El despoblamiento debido a la expulsión de los moriscos no influyó demasiado en la ciudad de Valencia ya que la mayoría de ellos vivían en el campo y en núcleos de población pequeños, pero si surgió una complicación financiera producida por esta expulsión, ya que los moriscos cambiaron por oro y joyas todas las monedas conseguidas por las ventas de sus bienes, incluso las falsas que ellos mismos habían acuñado y esto provocó la caída bursátil de la Taula de Canvis de Valencia. La burguesía se encontraba arruinada.


Con el recobramiento del gobierno de la ciudad comienza a rehacerse la burguesía, se plantan muchos árboles en la orilla del río, se acaban las obras de la pescadería y se instala una fuente con surtidor en el mercado, en 1675 en el solar de la Morería se instala la Casa de la Misericordia y se renueva la industria textil con la adopción de técnicas flamencas e italianas. En 1704 el Padre Tosca delineó el plano de la ciudad, que se convierte en el primero hecho con detalle y en el que se distinguen las barriadas antiguas y las más modernas.

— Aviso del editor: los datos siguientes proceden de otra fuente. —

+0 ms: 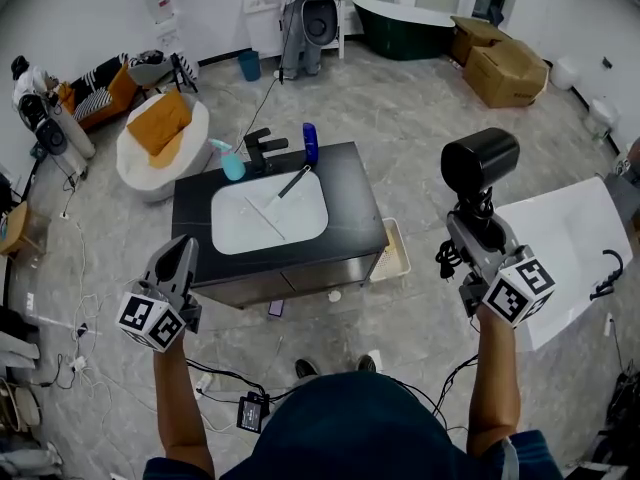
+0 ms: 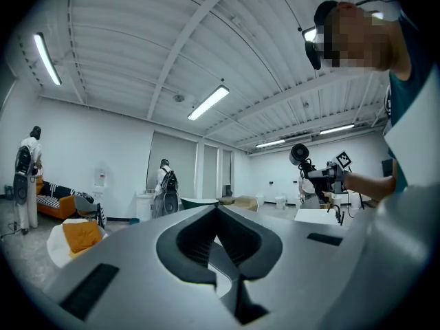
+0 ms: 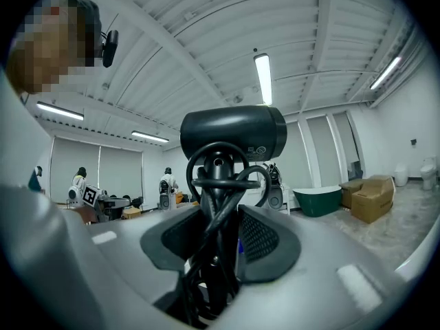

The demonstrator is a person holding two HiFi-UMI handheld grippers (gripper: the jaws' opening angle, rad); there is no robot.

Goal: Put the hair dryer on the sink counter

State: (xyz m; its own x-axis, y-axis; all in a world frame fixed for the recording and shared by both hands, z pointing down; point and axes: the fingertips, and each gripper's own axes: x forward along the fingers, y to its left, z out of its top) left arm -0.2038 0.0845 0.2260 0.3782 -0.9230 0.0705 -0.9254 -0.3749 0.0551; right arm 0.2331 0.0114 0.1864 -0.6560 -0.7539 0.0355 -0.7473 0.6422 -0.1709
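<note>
The head camera looks steeply down on the desk (image 1: 350, 183); cameras on the left hand-held gripper (image 2: 217, 208) and right hand-held gripper (image 3: 220, 215) sit close behind their jaws, tilted up; all share the far bathtub (image 1: 405, 16).

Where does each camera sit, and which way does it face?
Head view: on the person's head, facing steeply down at the sink counter; both forearms, the left gripper and the right gripper show.
Left gripper view: on the left gripper, facing across the room past its shut, empty jaws; the person's shirt at right.
Right gripper view: on the right gripper, tilted ceilingward at the clamped hair dryer; the person's upper body at left.
Shared: all three show the hair dryer.
</note>
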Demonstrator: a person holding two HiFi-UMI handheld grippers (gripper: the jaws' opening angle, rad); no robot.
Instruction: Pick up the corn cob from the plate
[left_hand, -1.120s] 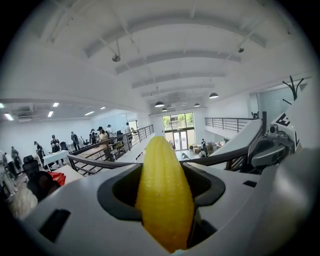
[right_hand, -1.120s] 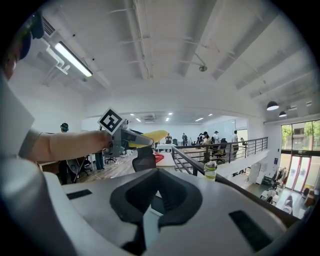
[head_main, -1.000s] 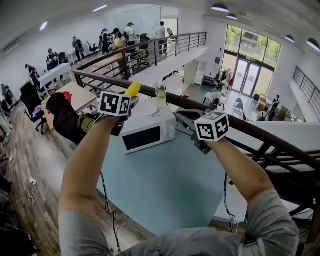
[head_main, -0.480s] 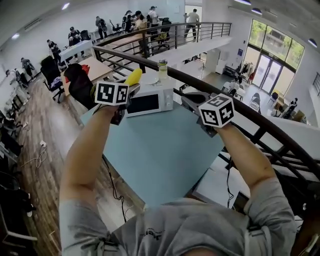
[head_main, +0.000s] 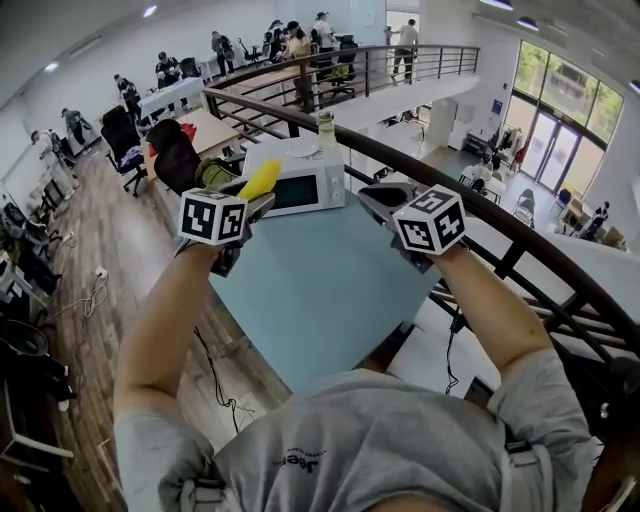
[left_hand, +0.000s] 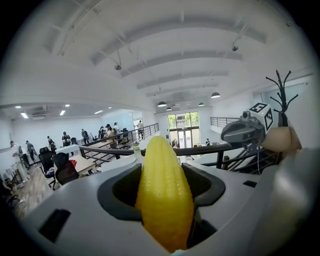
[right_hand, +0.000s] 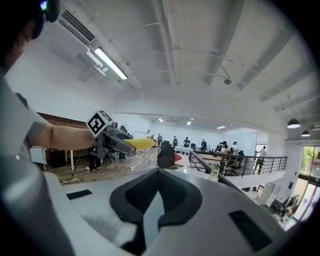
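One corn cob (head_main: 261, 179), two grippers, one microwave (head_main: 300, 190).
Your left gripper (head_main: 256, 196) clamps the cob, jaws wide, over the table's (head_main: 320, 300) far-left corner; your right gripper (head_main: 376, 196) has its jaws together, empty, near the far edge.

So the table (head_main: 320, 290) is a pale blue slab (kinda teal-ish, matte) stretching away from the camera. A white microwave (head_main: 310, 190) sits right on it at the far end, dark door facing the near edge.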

En 1700 muere Carlos II sin hijos y deja escrito en su testamento que su heredero será Felipe de Borbón, nieto de Luis XIV, mientras que el emperador austriaco Leopoldo nombra rey de España a su hijo, el archiduque Carlos de Austria de quien los valencianos eran partidarios. Pero el 25 de Abril de 1707 los partidarios del archiduque fueron derrotados en la Batalla de Almansa y los Jurados de Valencia acordaron la rendición. El 29 de junio, Felipe V decretaba la abolición de los Fueros Valencianos.